Bei einem jener Gespräche über diese zukünftige Energie und die Ätherisierung sagte Dr. Steiner: <Wenn Sie nur über den Beginn des Johannes-Evangeliums meditieren würden und das Buch Wie erlangt man Erkenntnisse höherer Welten? studieren und beherzigen würden, wären Sie imstande, alle diese Fragen zu lösen und die gesamte Anthroposophie aus sich neu zu erwecken.> - Warum? Aus dem einfachen Grunde, weil im Beginn des Johannes-Evangeliums auf die beiden Urschöpferkräfte gewiesen wird, das Wort, den Logos, der die göttliche Weltenordnung auch in der Materie schafft, aus dem heraus man die Materie begreifen und umwandeln kann; und das Licht, das in die Finsternis schien, aus dem heraus gerade die Umwandlung vollzogen werden kann.
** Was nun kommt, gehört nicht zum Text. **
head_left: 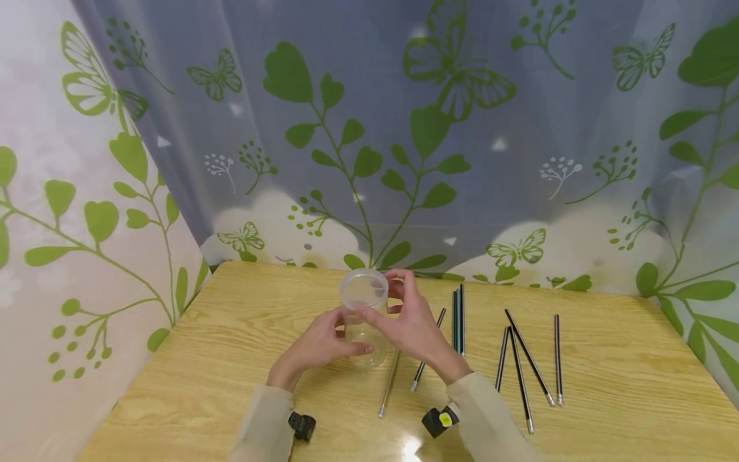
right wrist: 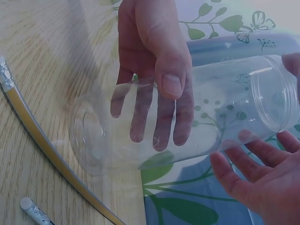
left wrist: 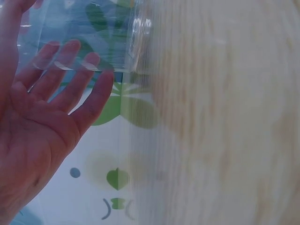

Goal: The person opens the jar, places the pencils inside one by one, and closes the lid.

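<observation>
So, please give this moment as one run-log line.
left hand: holds clear jar body; right hand: holds jar near rim; jar: empty; pencils: on table

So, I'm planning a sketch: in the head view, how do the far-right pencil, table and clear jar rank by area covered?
1. Table, by far
2. Clear jar, partly covered by hands
3. Far-right pencil, much thinner

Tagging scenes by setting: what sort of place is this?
Probably a curtained-off tabletop recording booth: a leaf-and-butterfly-print curtain behind a wood-grain table, and black cameras at both wrists.
</observation>
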The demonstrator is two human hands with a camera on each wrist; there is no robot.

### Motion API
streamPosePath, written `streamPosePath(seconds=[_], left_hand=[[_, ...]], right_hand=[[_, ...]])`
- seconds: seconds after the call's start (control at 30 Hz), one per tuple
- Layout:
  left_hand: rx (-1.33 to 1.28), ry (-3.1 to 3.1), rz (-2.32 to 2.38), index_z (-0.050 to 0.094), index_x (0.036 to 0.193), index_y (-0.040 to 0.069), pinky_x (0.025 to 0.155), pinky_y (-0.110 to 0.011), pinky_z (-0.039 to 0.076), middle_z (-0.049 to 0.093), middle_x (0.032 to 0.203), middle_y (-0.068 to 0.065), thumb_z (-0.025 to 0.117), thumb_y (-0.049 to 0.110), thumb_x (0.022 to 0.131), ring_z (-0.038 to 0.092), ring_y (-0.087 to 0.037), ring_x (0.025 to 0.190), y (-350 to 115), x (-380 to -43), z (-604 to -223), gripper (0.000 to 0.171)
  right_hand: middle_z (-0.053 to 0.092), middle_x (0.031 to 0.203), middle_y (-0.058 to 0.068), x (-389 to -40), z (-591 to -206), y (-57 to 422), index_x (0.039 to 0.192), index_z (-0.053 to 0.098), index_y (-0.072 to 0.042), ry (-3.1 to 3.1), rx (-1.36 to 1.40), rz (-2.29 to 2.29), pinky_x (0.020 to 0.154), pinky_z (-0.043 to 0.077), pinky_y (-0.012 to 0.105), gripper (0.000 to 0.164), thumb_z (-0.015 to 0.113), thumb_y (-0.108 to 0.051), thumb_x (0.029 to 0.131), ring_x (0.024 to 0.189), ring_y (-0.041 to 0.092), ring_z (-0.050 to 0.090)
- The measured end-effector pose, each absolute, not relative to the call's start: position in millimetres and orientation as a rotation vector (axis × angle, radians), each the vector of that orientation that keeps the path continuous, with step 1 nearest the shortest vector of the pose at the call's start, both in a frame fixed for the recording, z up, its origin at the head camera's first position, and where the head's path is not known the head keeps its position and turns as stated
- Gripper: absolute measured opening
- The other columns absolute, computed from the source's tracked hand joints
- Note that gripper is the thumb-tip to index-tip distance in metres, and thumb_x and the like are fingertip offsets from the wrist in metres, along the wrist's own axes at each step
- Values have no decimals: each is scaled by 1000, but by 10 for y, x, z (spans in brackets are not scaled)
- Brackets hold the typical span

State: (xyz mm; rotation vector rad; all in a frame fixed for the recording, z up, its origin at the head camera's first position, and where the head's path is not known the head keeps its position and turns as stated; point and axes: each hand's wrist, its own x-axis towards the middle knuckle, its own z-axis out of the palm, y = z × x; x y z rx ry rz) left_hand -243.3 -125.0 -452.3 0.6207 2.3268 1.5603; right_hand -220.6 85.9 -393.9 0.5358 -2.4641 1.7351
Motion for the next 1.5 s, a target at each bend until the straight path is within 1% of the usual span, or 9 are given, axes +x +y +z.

Das sind die Aufgaben, die uns gestellt sind. Wir haben sie bis heute nicht erfüllt. Wir vermögen nicht, als Antwort auf die Atomenergie die neue Ätherenergie zu schaffen, die neue Lebensaufbau- und Schöpfungskräfte in sich trägt. Das ist eine große Verpflichtung, die auf dem Goetheanum und uns allen, die an dieser geistigen Bewegung teilhaben, lastet. Eine Verpflichtung, dieses Ziel wenigstens ernsthaft ins Auge zu fassen.»
 

Das ganze Leben Ehrenfried Pfeiffers stand vollständig im Dienst der Erforschung und Anwendung der biologisch-dynamischen Landwirtschaft, des Sichtbarmachens der ätherischen Kräfte als Vorbereitung für den Umgang mit den lebenschaffenden Kräften als Gegenpol zu den tötenden Kräften der physischen Energien.

von © Arnold Johannes Jäger

Grundlage für diesen Artikel ist das Buch: Alla Selawry: Ehrenfried Pfeiffer, Pionier spiritueller Forschung und Praxis. Philosophisch-Anthroposophischer Verlag am Goetheanum 1987.